Suitably alarmed, the US military correctly concluded that their novel guidelines were at fault. As a result, revised guidelines were introduced in April 1998. These new guidelines set upper limits of fluid consumption at 1–1.5 quarts per hour (909–1364 ml/h) and 12 quarts (10.9 litres) per day. As a result, the incidence of hyponatraemia in the US Army fell in 1998 and 1999, with most of the fall occurring as a result of the immediate adoption of these new guidelines at Fort Benning.
“the American College of Sports Medicine …produced its modified guidelines, which promoted the concept that subjects should drink ‘as much as tolerable’ during exercise
In contrast, in 1996 the American College of Sports Medicine (ACSM), an organisation whose only two “platinum” sponsors are Gatorade and the Gatorade Sports Science Institute (GSSI), produced its modified guidelines, which promoted the concept that subjects should drink “as much as tolerable” during exercise.21,22 This was linked to an extensive marketing campaign, directed by the sports drink industry through the GSSI,23 to promote this novel dogma.
Perhaps the most insidious effect of this commercial influence on sports research over the past decade has been the promotion of a novel model of how body temperature is regulated during exercise, as well as a new paradigm of the variables that are homoeostatically regulated during exercise.24–29
Thus the original concept developed by Nielsen30 in 1938 was that the temperature during exercise is homoeostatically regulated in proportion to the metabolic rate. Subsequently it was found that fluid ingestion lowers the rectal temperature during exercise. However, even in those who did not drink during exercise, the rectal temperature remained well below values measured in patients with heatstroke.31–34
The concept that fluid ingestion during exercise is essential, specifically to prevent heatstroke, begins to appear in the writings, first of Wyndham and Strydom34 in 1969 and later in those of Dr Robert Cade, the inventor of Gatorade. The reasons why the conclusions of Wyndham and Strydom were not evidence based have been described previously1,8,24; here it is necessary to review Cade’s influence.

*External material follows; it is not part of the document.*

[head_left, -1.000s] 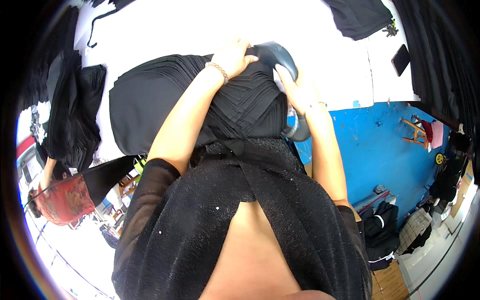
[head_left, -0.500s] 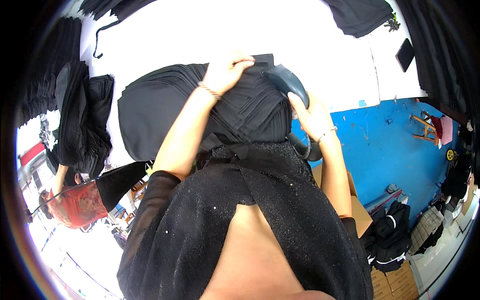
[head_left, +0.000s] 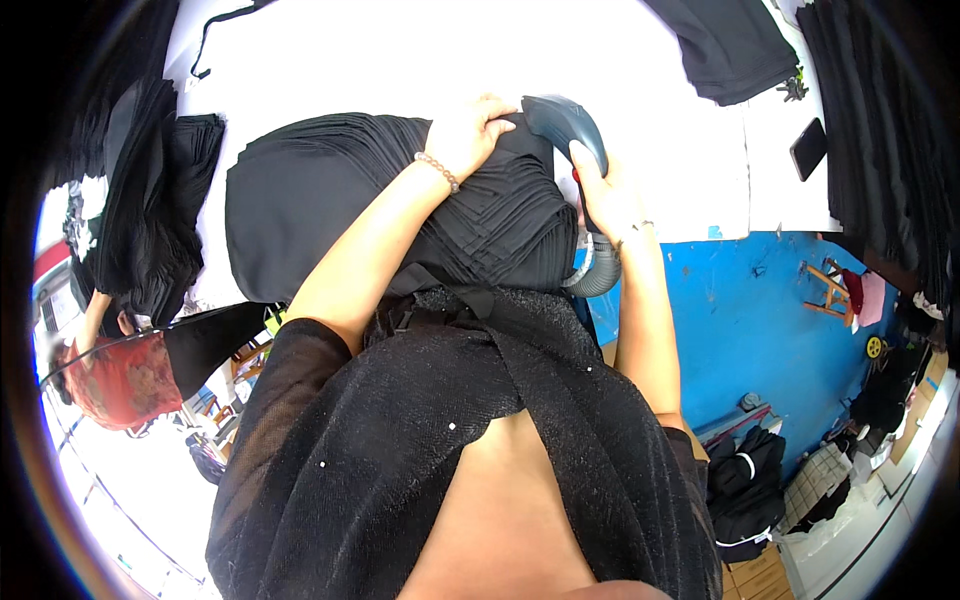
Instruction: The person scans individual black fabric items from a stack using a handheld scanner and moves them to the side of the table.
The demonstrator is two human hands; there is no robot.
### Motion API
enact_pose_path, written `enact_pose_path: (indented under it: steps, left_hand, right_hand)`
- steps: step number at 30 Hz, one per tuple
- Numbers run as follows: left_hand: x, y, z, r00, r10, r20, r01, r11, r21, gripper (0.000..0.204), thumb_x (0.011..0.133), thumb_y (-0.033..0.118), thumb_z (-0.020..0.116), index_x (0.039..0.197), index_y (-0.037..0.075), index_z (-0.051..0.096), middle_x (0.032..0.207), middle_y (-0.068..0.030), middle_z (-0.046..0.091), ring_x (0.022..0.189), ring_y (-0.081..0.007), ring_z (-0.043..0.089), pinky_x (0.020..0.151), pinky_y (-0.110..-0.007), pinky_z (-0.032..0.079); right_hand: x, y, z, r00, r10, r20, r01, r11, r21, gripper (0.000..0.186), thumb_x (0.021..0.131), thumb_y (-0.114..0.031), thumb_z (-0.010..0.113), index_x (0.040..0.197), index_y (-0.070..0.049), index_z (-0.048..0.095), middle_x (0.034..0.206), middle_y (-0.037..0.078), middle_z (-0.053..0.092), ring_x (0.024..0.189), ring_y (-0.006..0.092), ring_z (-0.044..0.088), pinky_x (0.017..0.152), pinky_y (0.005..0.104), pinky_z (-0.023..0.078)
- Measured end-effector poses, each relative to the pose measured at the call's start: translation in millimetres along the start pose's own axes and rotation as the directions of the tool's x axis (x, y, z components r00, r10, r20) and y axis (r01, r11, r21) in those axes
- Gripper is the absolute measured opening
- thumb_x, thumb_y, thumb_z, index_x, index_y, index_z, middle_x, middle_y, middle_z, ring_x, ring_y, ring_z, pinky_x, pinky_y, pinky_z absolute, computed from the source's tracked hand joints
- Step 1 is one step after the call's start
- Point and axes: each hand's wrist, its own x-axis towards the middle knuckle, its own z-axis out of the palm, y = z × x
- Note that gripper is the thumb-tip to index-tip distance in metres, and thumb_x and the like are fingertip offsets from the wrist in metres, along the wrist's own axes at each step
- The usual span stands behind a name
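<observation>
A thick, fanned stack of black fabric pieces (head_left: 300, 215) lies on the white table close to my body. My left hand (head_left: 465, 135) rests over the stack's far right part, thumb and fingers pinched at the edge of the top fabric piece. My right hand (head_left: 612, 200) is wrapped round the grip of a curved, dark blue-grey handheld tool (head_left: 565, 122). The tool's broad head points left, right beside my left fingertips and over the stack's far right corner. From its lower end a ribbed grey hose (head_left: 598, 272) bends down beside the stack.
Black garments (head_left: 725, 50) and a phone (head_left: 808, 150) lie on the white table (head_left: 400, 60) at the far right. Dark garments (head_left: 150, 200) are piled at the left, near a person in a red top (head_left: 125, 380). A wooden stool (head_left: 828, 290) stands on the blue floor (head_left: 720, 330).
The tool's head has come up and left, to the fabric corner by my left fingers. My left hand has shifted slightly right along the fabric. More of the hose shows, and the whole view has shifted.
</observation>
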Motion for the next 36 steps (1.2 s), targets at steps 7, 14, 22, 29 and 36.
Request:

Thus in a study of athletes completing a 7 mile (11 km) run, Cade et al35 found that fluid ingestion reduced the ∼2°C rise in rectal temperature by 0.2–0.5°C. Thus the authors concluded that “The amelioration of temperature rise by ingestion of a hypotonic saline solution or even more strikingly by the saline-glucose solution surely recommends the use of such solutions to decrease the likelihood (sic) of heatstroke when exercise must be performed in a hot clime” (p 155). In an earlier study, Cade et al36 proposed that the fluid loss from sweating during exercise causes a loss of circulating blood volume which “adversely affects the ability of the body to dissipate heat … and may, indeed, be of major importance in the genesis of heatstroke” (p 176). This then led to his “hyperthermia/volume-reduction hypothesis” for the development of heatstroke36,37 which has since be renamed the cardiovascular model of thermoregulation during exercise and which is a predictable extension of the cardiovascular/anaerobic/catastrophic model of exercise physiology38 that currently dominates teaching in our discipline.

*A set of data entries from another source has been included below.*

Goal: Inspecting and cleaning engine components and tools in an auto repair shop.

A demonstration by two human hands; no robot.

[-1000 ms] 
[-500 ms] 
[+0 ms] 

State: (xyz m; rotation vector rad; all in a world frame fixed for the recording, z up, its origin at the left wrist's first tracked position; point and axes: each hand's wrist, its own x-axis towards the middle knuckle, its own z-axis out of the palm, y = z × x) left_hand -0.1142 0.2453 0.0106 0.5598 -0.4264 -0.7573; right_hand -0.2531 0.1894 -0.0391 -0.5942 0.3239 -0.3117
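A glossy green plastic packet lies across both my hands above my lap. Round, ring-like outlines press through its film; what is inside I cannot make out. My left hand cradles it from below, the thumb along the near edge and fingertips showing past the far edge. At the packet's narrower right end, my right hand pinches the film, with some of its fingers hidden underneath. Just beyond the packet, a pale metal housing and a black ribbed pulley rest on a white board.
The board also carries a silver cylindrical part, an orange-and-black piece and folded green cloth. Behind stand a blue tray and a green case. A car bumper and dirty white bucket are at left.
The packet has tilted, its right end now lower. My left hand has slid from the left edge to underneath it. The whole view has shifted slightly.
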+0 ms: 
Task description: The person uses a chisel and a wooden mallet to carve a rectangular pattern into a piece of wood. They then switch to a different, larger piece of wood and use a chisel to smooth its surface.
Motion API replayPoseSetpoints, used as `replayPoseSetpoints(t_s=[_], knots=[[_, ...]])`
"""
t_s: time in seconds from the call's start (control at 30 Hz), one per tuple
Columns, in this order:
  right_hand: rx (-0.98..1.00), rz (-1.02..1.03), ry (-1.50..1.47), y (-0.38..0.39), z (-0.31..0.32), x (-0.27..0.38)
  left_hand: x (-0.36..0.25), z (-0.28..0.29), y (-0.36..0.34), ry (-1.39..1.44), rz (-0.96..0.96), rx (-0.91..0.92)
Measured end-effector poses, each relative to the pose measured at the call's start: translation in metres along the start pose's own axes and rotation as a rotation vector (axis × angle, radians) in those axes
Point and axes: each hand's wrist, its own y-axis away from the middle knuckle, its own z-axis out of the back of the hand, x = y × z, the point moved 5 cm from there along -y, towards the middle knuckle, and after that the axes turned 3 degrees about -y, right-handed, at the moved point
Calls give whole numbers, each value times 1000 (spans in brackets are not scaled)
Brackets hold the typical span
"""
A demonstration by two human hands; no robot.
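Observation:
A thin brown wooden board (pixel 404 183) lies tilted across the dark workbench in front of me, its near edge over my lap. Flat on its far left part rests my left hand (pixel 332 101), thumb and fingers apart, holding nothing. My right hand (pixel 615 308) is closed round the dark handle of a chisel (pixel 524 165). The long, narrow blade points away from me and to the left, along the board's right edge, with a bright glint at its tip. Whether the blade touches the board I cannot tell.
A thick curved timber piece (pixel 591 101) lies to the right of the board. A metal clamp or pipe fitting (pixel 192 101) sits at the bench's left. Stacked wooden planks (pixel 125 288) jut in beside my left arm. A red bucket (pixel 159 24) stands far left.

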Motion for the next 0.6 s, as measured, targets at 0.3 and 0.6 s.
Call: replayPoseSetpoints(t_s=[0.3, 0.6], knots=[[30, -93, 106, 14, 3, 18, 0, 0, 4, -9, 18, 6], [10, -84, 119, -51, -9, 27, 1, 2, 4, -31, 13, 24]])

Other support for this paradigm shift came from the proposal of Buskirk et al39 that “Acute dehydration apparently limits man’s ability to work, largely through impaired cardiovascular function40” (p 189) and that “the excessive hyperthermia that occurs in hypohydrated individuals during exercise in the heat is due to modifications in the control of skin blood flow … A reduction in maximal attainable skin blood flow limits heat transfer during prolonged exercise”41 (p 720).
More recently Cheuvront et al42 have refined this model: “Body water deficits will increase cardiovascular strain as indicated by increased heart rate and decreased stroke volume during exercise in temperate or hot environments. If heat strain is present during exercise, the athlete may be unable to sustain cardiac output.43 Body water deficits reduce cardiac filling because of the reduced blood volume often accompanied by increased skin blood flow and compliance (from increased heat strain) … Dehydration mediated core temperature elevations reduce exercise performance by augmenting cardiovascular strain …” (p 203). Yet the authors conclude that: “The exact mechanisms by which the cardiovascular strain translates into reduced performance are unclear” (pp 202–203).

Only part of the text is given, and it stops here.